Just days after receiving AAA ratings from Fitch, S&P, and KBRA, Maryland completed an $800 million general obligation bond sale, securing favorable borrowing rates for future capital projects.
The Board of Public Works approved the sale on Wednesday as part of the State and Local Facilities Loan of 2026. The bonds will help finance school construction, higher ed facilities, environmental projects, public safety improvements, and other infrastructure investments across Maryland.
The sale attracted seven bids for each of the three bond tranches offered, reflecting continued investor demand for Maryland debt despite growing attention to the State’s long-term fiscal outlook.
Morgan Stanley & Co. won two portions of the sale totaling roughly $539 million, while Jefferies LLC won the remaining $261 million tranche. True interest costs ranged from approximately 2.7% to 3.8%. The sale also generated more than $108 million in bond premiums before fees, exceeding the roughly $93 million generated from last year’s sale despite a smaller overall issuance.
Maryland currently holds AAA ratings from Fitch Ratings, S&P Global Ratings, and KBRA, the highest rating available from each agency.

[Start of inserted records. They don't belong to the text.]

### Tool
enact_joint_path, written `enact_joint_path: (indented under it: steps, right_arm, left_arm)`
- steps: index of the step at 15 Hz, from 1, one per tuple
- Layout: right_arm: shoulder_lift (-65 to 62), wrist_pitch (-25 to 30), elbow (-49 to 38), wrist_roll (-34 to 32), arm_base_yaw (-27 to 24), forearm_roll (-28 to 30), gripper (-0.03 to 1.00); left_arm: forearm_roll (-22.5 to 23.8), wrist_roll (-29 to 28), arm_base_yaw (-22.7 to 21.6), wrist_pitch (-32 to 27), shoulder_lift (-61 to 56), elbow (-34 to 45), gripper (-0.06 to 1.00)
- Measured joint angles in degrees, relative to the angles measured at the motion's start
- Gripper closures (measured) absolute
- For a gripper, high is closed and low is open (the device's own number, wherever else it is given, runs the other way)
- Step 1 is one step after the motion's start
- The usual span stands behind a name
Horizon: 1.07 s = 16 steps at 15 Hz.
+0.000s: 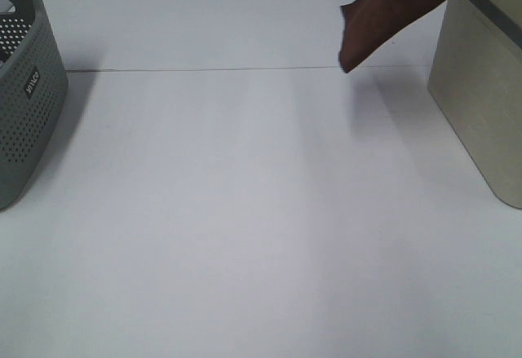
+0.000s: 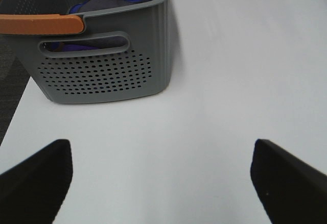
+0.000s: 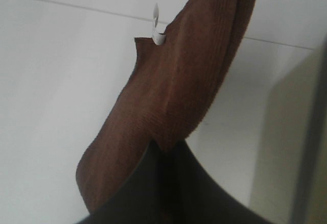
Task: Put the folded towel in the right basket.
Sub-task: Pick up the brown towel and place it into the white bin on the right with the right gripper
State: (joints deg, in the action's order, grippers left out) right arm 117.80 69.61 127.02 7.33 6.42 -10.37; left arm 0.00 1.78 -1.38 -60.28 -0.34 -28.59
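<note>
The folded towel [image 1: 383,11], dark reddish-brown, hangs in the air at the top right of the exterior high view, just left of the right basket [image 1: 481,89], a beige solid-walled bin with a dark grey rim. In the right wrist view my right gripper [image 3: 164,151] is shut on the towel's lower edge [image 3: 179,91]. The towel's white tag [image 3: 157,30] sticks out on one edge, and the basket's wall [image 3: 286,147] is beside it. My left gripper [image 2: 161,183] is open and empty over the table. Neither gripper shows in the exterior high view.
A grey perforated basket [image 1: 24,89] with a small label stands at the table's left edge. In the left wrist view it [image 2: 102,66] holds blue and grey cloth [image 2: 102,2], and an orange strip [image 2: 41,24] lies along its rim. The white table [image 1: 245,211] spans the middle.
</note>
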Motion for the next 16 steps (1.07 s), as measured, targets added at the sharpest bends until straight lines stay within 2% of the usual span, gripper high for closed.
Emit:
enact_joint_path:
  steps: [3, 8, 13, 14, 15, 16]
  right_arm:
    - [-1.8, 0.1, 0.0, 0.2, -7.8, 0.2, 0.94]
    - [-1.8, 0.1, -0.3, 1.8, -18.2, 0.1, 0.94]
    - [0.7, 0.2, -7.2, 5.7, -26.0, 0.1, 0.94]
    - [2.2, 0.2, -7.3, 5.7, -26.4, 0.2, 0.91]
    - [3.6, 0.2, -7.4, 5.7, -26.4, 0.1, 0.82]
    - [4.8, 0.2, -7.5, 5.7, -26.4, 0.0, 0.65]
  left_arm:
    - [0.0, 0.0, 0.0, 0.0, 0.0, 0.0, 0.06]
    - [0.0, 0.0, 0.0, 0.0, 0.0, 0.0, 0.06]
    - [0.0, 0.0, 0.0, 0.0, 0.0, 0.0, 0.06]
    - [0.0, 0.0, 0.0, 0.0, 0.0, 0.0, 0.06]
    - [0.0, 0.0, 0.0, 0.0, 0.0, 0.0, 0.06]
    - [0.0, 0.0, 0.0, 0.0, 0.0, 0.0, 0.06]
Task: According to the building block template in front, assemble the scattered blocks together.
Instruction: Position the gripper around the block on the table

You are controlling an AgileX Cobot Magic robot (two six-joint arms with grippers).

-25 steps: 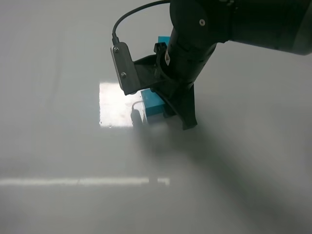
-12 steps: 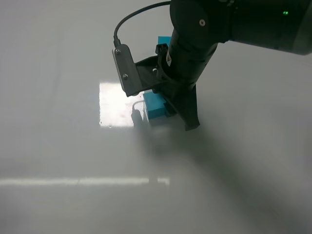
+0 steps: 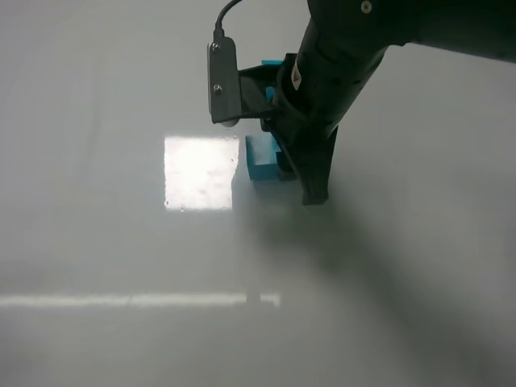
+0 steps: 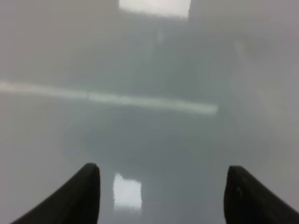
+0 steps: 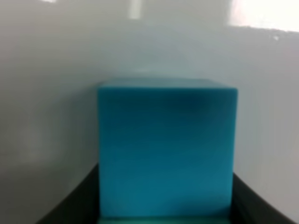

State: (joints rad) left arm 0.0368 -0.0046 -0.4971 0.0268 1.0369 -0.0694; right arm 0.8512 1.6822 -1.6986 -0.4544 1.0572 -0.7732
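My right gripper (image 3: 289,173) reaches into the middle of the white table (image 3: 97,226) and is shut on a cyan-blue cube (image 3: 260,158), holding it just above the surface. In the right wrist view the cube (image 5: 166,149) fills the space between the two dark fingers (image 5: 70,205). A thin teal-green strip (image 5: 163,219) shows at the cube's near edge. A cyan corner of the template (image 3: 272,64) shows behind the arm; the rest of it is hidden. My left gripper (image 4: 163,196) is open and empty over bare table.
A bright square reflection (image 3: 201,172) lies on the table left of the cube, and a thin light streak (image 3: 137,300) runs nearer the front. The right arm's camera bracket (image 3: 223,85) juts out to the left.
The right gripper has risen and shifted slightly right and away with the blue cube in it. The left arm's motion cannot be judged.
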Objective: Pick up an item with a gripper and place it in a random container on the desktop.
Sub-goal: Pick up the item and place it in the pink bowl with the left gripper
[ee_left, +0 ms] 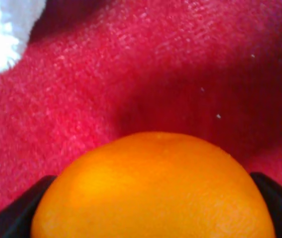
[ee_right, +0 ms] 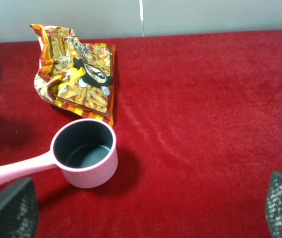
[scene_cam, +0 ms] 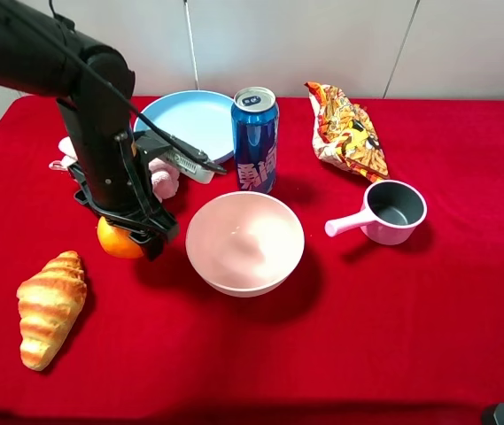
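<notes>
The orange [scene_cam: 112, 242] sits on the red desktop [scene_cam: 393, 336], left of the pale pink bowl [scene_cam: 243, 282]. My left gripper [scene_cam: 126, 232] reaches down over the orange, and its dark fingers [ee_left: 12, 218] press against both sides of the fruit. In the left wrist view the orange [ee_left: 155, 188] fills the lower part of the picture between the jaws. I cannot tell whether it is off the cloth. The bowl is empty. My right gripper [ee_right: 150, 210] is open and empty, with its fingertips [ee_right: 9, 210] wide apart. It does not show in the exterior high view.
A blue can [scene_cam: 255, 140] stands just behind the bowl, with a light-blue plate [scene_cam: 185, 119] to its left. A snack bag [scene_cam: 347, 131] and a pink handled cup [scene_cam: 391, 212] lie to the right. A croissant [scene_cam: 50, 305] lies at the front left.
</notes>
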`<state>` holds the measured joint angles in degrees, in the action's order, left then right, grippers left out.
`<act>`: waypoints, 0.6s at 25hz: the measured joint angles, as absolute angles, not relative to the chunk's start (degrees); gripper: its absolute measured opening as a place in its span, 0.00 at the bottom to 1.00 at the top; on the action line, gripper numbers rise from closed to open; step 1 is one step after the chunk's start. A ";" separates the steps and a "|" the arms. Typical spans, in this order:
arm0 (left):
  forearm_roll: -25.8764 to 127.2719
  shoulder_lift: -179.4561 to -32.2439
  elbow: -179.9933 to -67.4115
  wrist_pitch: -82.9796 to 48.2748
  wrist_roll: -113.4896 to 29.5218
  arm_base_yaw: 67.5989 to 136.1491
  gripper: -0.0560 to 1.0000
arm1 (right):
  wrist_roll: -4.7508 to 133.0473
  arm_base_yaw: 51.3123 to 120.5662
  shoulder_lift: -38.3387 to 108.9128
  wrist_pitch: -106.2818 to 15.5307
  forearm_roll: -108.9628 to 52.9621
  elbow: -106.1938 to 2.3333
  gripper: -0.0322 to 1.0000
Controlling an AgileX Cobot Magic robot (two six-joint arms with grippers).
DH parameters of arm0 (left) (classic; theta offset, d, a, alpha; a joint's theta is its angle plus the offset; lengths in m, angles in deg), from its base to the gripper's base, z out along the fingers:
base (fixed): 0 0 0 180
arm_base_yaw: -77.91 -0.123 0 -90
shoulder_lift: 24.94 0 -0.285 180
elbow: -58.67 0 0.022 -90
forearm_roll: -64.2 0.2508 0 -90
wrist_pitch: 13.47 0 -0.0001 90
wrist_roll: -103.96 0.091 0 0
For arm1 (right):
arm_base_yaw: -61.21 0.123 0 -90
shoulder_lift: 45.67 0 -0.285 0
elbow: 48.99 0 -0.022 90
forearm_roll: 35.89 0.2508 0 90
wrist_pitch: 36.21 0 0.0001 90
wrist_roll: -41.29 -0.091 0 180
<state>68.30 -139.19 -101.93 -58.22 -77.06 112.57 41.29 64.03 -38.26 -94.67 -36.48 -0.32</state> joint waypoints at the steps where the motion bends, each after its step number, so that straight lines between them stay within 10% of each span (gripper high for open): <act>1: 68.24 -138.99 -102.40 -59.31 -77.38 112.57 0.73 | 41.29 64.03 -38.26 -94.67 -36.48 -0.32 0.70; 15: 63.71 -135.86 -110.18 -71.06 -79.52 112.57 0.73 | 41.29 64.03 -38.26 -94.67 -36.48 -0.32 0.70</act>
<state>63.71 -135.86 -110.18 -71.06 -79.52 112.57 41.29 64.03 -38.26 -94.67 -36.48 -0.32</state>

Those ratings help borrowers secure lower interest rates, reducing long-term borrowing costs for taxpayers.
For counties, the bond sale represents another step in funding Maryland’s capital program. General obligation bonds remain a primary tool for financing major investments that support local communities, including schools, infrastructure, public safety facilities, and environmental projects. By issuing bonds, the State can spread those costs over time rather than paying for them entirely through annual revenues.